== DATA EXTRACTS ==
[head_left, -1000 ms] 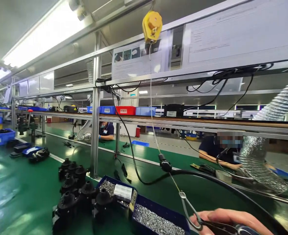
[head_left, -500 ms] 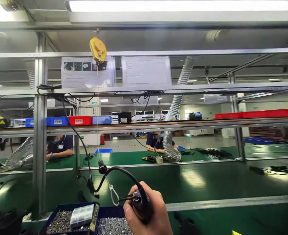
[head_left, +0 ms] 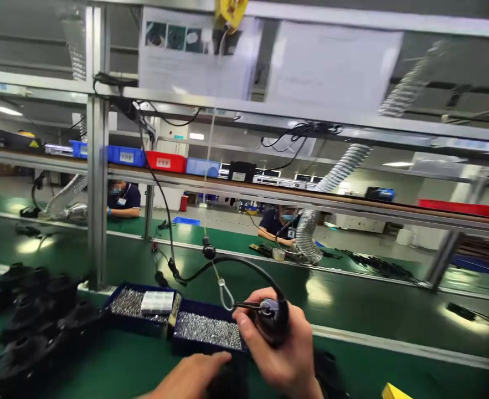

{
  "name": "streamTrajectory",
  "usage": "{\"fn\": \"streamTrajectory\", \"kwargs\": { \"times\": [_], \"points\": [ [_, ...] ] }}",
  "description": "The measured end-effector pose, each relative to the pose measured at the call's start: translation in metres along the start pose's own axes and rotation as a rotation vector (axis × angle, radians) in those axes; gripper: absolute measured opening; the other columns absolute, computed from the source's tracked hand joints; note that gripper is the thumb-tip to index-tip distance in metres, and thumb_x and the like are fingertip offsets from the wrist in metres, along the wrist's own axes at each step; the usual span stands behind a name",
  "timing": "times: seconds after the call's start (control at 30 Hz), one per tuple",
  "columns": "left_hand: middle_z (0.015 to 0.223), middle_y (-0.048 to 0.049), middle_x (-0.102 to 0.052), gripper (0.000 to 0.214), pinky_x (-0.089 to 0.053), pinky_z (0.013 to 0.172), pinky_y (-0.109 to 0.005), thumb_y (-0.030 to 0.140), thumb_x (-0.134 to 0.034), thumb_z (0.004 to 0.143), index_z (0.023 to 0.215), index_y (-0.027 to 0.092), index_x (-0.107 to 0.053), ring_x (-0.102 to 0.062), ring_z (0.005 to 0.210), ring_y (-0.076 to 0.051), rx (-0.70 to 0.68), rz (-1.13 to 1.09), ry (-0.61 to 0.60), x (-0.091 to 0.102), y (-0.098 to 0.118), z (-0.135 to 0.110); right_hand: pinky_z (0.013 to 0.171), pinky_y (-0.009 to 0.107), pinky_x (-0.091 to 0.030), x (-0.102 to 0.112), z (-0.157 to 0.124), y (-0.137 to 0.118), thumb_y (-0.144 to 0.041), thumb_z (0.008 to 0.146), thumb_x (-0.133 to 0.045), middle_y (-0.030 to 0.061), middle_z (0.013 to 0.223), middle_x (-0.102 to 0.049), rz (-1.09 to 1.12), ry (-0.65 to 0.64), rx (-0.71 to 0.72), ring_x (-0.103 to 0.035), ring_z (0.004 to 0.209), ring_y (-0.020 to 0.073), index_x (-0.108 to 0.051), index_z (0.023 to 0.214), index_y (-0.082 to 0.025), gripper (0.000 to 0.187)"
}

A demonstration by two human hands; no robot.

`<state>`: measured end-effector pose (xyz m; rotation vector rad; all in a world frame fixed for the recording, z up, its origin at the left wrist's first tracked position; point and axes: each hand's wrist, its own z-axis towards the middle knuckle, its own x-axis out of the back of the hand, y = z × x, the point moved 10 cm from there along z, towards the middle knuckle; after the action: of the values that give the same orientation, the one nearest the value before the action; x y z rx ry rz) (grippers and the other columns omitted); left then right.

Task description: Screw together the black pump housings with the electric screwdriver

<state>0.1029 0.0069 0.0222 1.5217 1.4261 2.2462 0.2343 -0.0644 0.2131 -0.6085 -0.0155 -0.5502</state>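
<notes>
The view has dropped since half a second ago: the ceiling lights are out of frame and the table [head_left: 103,360] now fills the lower third. The right hand [head_left: 283,346] remains wrapped around the black driver [head_left: 271,321], fingers closed on its body, held upright above the table just right of the screw trays [head_left: 178,321]. The driver's cable [head_left: 236,263] arcs up and left from its top, and the hanger cord [head_left: 211,221] runs to the yellow balancer [head_left: 230,11] overhead.

New in view: the left hand [head_left: 190,377] has entered at the bottom edge, fingers loosely extended toward the near rim of the right-hand tray; it holds nothing that can be seen. Judged from this, the work has shifted from raising the driver to bringing both hands down over the screws and the part below.

Black housings [head_left: 36,327] have reappeared at the left, blurred by camera motion.

Hidden or unclear: the driver tip and whatever lies beneath the hands are cut off by the frame. Whether the left fingertips touch the tray cannot be determined. A yellow object [head_left: 397,390] at the bottom right is clipped. Two people sit at the far line; their work is too small to read.
</notes>
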Motion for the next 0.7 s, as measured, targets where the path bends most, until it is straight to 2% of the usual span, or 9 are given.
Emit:
{"fn": "streamTrajectory", "kwargs": {
  "times": [0.03, 0.1, 0.2, 0.3, 0.37, 0.47, 0.57, 0.63, 0.7],
  "points": [
    [0.122, -0.0090, -0.080, 0.069, -0.054, 0.103, -0.038, 0.017, -0.080, 0.085, 0.151, 0.027, -0.063, -0.073, 0.115, -0.033, 0.029, 0.037, -0.007, 0.005, -0.005, 0.002, 0.053, 0.027, -0.056, 0.002, 0.001, -0.002, -0.034, 0.095, -0.076, 0.0034, 0.071, -0.074, -0.012, 0.008, 0.007, -0.070, 0.057, 0.0189, -0.069, 0.094, -0.021, 0.015],
    [0.116, -0.0091, -0.081, 0.067, -0.055, 0.099, -0.040, 0.004, -0.070, 0.082, 0.145, 0.025, -0.067, -0.073, 0.113, -0.034, 0.109, 0.171, 0.039, 0.026, -0.019, 0.001, 0.051, 0.026, -0.055, 0.004, 0.004, -0.003, -0.030, 0.094, -0.079, 0.0037, 0.073, -0.076, -0.021, 0.028, 0.022, -0.073, 0.058, 0.0200, -0.070, 0.094, -0.022, 0.012],
    [0.098, -0.0098, -0.082, 0.065, -0.059, 0.086, -0.039, -0.008, -0.066, 0.071, 0.129, 0.019, -0.074, -0.078, 0.098, -0.035, 0.206, 0.385, -0.066, 0.035, -0.045, -0.002, 0.052, 0.026, -0.056, 0.005, 0.006, 0.000, -0.025, 0.090, -0.083, 0.0025, 0.078, -0.078, -0.005, 0.050, 0.037, -0.076, 0.062, 0.0209, -0.073, 0.095, -0.023, 0.011],
    [0.090, -0.0089, -0.082, 0.064, -0.061, 0.081, -0.039, -0.010, -0.070, 0.066, 0.122, 0.018, -0.077, -0.079, 0.091, -0.036, 0.221, 0.413, -0.164, 0.023, -0.060, -0.001, 0.058, 0.029, -0.060, 0.002, 0.005, 0.005, -0.022, 0.088, -0.084, 0.0014, 0.080, -0.078, -0.021, 0.049, 0.039, -0.078, 0.064, 0.0215, -0.075, 0.096, -0.025, 0.013],
    [0.091, -0.0094, -0.083, 0.063, -0.062, 0.081, -0.039, -0.007, -0.073, 0.068, 0.126, 0.019, -0.077, -0.080, 0.092, -0.037, 0.211, 0.415, -0.192, 0.012, -0.062, 0.001, 0.060, 0.030, -0.061, 0.000, 0.005, 0.008, -0.021, 0.087, -0.085, 0.0017, 0.080, -0.079, -0.036, 0.044, 0.031, -0.078, 0.062, 0.0219, -0.075, 0.096, -0.024, 0.013],
    [0.100, -0.0139, -0.084, 0.058, -0.063, 0.082, -0.043, 0.003, -0.077, 0.077, 0.133, 0.019, -0.073, -0.081, 0.098, -0.041, 0.227, 0.472, -0.197, 0.000, -0.061, -0.001, 0.059, 0.029, -0.061, -0.005, 0.005, 0.007, -0.019, 0.087, -0.084, 0.0007, 0.080, -0.078, -0.040, 0.030, 0.030, -0.077, 0.063, 0.0211, -0.075, 0.096, -0.024, 0.013],
    [0.102, -0.0174, -0.083, 0.043, -0.064, 0.082, -0.045, 0.009, -0.078, 0.081, 0.123, 0.017, -0.075, -0.081, 0.099, -0.044, 0.233, 0.518, -0.194, -0.006, -0.060, -0.002, 0.058, 0.029, -0.060, -0.012, 0.005, 0.003, -0.017, 0.089, -0.081, 0.0009, 0.080, -0.078, -0.024, -0.002, 0.044, -0.078, 0.063, 0.0209, -0.076, 0.095, -0.024, 0.010],
    [0.100, -0.0181, -0.083, 0.037, -0.064, 0.081, -0.045, 0.005, -0.074, 0.082, 0.117, 0.015, -0.075, -0.081, 0.097, -0.043, 0.215, 0.544, -0.188, -0.011, -0.062, -0.001, 0.055, 0.029, -0.059, -0.014, 0.004, 0.003, -0.017, 0.090, -0.080, 0.0017, 0.080, -0.080, 0.003, -0.012, 0.022, -0.078, 0.062, 0.0216, -0.076, 0.096, -0.023, 0.010],
    [0.097, -0.0180, -0.082, 0.039, -0.064, 0.080, -0.044, -0.001, -0.068, 0.079, 0.114, 0.014, -0.075, -0.081, 0.093, -0.042, 0.193, 0.574, -0.173, -0.018, -0.066, 0.002, 0.051, 0.028, -0.057, -0.015, 0.003, 0.006, -0.017, 0.091, -0.080, 0.0020, 0.078, -0.080, 0.043, -0.008, -0.021, -0.079, 0.062, 0.0229, -0.075, 0.098, -0.023, 0.010]
  ]
}}
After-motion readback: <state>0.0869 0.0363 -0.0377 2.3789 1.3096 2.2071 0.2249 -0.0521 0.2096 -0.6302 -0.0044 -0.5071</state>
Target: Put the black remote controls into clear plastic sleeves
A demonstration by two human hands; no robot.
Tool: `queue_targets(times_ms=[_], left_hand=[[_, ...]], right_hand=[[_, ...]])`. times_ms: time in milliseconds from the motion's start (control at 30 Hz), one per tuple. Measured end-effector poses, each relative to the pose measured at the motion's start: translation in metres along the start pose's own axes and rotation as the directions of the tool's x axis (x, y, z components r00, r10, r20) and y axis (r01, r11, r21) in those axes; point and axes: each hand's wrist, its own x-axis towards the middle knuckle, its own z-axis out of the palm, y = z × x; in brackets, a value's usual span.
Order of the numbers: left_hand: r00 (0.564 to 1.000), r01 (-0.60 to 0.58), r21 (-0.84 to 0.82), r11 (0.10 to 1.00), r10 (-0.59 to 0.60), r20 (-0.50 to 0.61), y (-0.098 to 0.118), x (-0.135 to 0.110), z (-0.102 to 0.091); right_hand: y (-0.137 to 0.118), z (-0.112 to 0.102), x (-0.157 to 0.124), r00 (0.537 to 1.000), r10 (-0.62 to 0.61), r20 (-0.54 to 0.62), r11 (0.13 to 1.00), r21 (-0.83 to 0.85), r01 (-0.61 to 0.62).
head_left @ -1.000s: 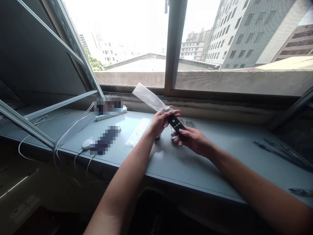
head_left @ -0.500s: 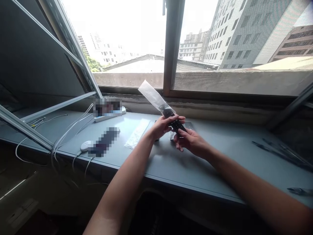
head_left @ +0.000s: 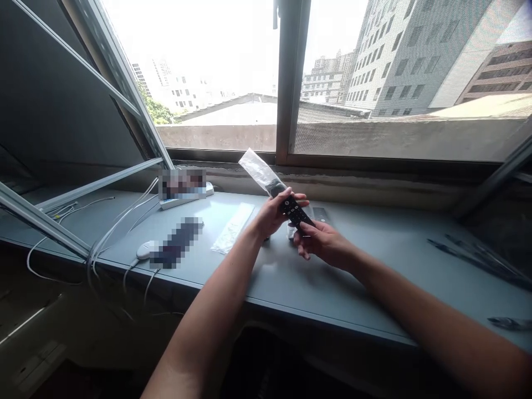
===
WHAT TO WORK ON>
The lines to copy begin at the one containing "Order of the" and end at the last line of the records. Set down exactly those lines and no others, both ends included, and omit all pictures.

RESULT OF THIS EXERCISE>
Order of the numbers: left_hand: r00 (0.564 to 1.000), r01 (-0.60 to 0.58), r21 (-0.84 to 0.82), r11 (0.10 to 1.00), r10 (-0.59 to 0.60), r20 (-0.50 to 0.61), y (-0.098 to 0.118), x (-0.135 to 0.110), z (-0.102 to 0.091); right_hand: y (-0.137 to 0.118), z (-0.112 to 0.102), x (-0.157 to 0.124), r00 (0.537 to 1.000), r10 (-0.62 to 0.61), r20 (-0.54 to 0.62), r11 (0.13 to 1.00), r21 (-0.83 to 0.85), r01 (-0.61 to 0.62).
head_left @ -1.000s: 
head_left @ -0.500s: 
head_left @ +0.000s: 

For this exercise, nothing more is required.